REQUIREMENT =>
Produce a character-for-character copy of the data below.

──────────

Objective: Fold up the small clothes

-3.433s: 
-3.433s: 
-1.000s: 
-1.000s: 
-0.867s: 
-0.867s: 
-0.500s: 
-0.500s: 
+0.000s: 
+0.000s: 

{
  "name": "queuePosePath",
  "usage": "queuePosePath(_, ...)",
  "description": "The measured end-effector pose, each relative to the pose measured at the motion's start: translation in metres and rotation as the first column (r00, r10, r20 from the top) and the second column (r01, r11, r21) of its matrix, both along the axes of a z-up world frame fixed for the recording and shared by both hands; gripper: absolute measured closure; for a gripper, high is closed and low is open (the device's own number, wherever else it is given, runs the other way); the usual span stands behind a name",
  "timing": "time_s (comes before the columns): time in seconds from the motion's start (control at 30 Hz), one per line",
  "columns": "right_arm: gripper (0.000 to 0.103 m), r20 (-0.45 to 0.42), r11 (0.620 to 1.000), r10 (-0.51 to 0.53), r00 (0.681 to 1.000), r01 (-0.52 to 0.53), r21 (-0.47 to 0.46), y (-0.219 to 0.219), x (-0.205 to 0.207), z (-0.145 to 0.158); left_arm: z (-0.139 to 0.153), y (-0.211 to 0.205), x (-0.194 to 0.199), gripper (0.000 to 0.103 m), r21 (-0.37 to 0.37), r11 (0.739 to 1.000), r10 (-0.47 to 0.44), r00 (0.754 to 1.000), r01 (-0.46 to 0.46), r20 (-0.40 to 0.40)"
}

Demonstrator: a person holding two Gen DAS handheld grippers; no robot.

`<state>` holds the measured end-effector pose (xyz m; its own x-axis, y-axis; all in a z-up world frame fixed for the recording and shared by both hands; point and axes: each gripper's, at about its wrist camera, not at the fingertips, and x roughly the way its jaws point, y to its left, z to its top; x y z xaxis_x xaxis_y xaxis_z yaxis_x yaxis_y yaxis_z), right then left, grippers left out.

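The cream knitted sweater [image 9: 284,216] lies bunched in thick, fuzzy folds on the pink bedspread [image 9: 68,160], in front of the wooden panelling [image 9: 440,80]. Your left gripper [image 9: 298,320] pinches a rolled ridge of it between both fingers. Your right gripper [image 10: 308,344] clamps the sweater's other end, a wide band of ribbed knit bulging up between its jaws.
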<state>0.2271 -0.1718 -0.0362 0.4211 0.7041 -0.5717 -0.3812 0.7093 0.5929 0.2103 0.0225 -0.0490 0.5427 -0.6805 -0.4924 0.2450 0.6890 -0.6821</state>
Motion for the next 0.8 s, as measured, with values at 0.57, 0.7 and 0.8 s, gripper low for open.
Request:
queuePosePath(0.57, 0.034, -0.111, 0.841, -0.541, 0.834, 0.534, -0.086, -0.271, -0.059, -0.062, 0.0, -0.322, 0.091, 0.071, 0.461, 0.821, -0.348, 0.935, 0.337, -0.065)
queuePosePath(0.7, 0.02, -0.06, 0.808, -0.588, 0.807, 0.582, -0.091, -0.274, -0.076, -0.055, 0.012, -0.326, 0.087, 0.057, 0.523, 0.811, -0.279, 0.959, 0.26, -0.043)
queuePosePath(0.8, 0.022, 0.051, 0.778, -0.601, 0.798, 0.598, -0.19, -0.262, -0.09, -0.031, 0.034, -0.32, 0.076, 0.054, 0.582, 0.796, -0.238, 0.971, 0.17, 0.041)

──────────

TASK RESPONSE =>
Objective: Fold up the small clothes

-3.433s: 
-3.433s: 
-1.000s: 
-1.000s: 
-0.867s: 
-0.867s: 
-0.500s: 
-0.500s: 
+0.000s: 
+0.000s: 

{
  "name": "queuePosePath",
  "usage": "queuePosePath(_, ...)",
  "description": "The measured end-effector pose, each relative to the pose measured at the motion's start: translation in metres and rotation as the first column (r00, r10, r20 from the top) and the second column (r01, r11, r21) of its matrix, both along the axes of a z-up world frame fixed for the recording and shared by both hands; gripper: absolute measured closure; for a gripper, high is closed and low is open (the device's own number, wherever else it is given, runs the other way); the usual span stands behind a name",
  "timing": "time_s (comes before the columns): time in seconds from the motion's start (control at 30 Hz), one per line",
  "columns": "right_arm: gripper (0.000 to 0.103 m), r20 (-0.45 to 0.42), r11 (0.620 to 1.000), r10 (-0.51 to 0.53), r00 (0.681 to 1.000), r01 (-0.52 to 0.53), r21 (-0.47 to 0.46), y (-0.219 to 0.219), x (-0.205 to 0.207), z (-0.145 to 0.158); left_arm: z (-0.139 to 0.153), y (-0.211 to 0.205), x (-0.194 to 0.199), gripper (0.000 to 0.103 m), r21 (-0.37 to 0.37), r11 (0.739 to 1.000), r10 (-0.47 to 0.44), r00 (0.754 to 1.000), r01 (-0.46 to 0.46), r20 (-0.40 to 0.40)"
}

Demonstrator: a person holding two Gen DAS handheld grippers; no robot.

`<state>` holds the measured end-effector pose (xyz m; its own x-axis, y-axis; all in a z-up world frame fixed for the recording and shared by both hands; point and axes: each gripper's, at about its wrist camera, not at the fingertips, and x roughly the way its jaws point, y to its left, z to its top; x y z xaxis_x xaxis_y xaxis_z yaxis_x yaxis_y yaxis_z), right then left, grippers left out.

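The cream knitted sweater [image 9: 284,216] lies bunched in thick, fuzzy folds on the pink bedspread [image 9: 68,160], in front of the wooden panelling [image 9: 440,80]. Your left gripper [image 9: 298,320] pinches a rolled ridge of it between both fingers. Your right gripper [image 10: 308,344] clamps the sweater's other end, a wide band of ribbed knit bulging up between its jaws.
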<state>0.2271 -0.1718 -0.0362 0.4211 0.7041 -0.5717 -0.3812 0.7093 0.5929 0.2103 0.0225 -0.0490 0.5427 -0.6805 -0.4924 0.2450 0.6890 -0.6821</state>
Motion for the next 0.8 s, as measured, with values at 0.57, 0.7 and 0.8 s, gripper low for open.
Request:
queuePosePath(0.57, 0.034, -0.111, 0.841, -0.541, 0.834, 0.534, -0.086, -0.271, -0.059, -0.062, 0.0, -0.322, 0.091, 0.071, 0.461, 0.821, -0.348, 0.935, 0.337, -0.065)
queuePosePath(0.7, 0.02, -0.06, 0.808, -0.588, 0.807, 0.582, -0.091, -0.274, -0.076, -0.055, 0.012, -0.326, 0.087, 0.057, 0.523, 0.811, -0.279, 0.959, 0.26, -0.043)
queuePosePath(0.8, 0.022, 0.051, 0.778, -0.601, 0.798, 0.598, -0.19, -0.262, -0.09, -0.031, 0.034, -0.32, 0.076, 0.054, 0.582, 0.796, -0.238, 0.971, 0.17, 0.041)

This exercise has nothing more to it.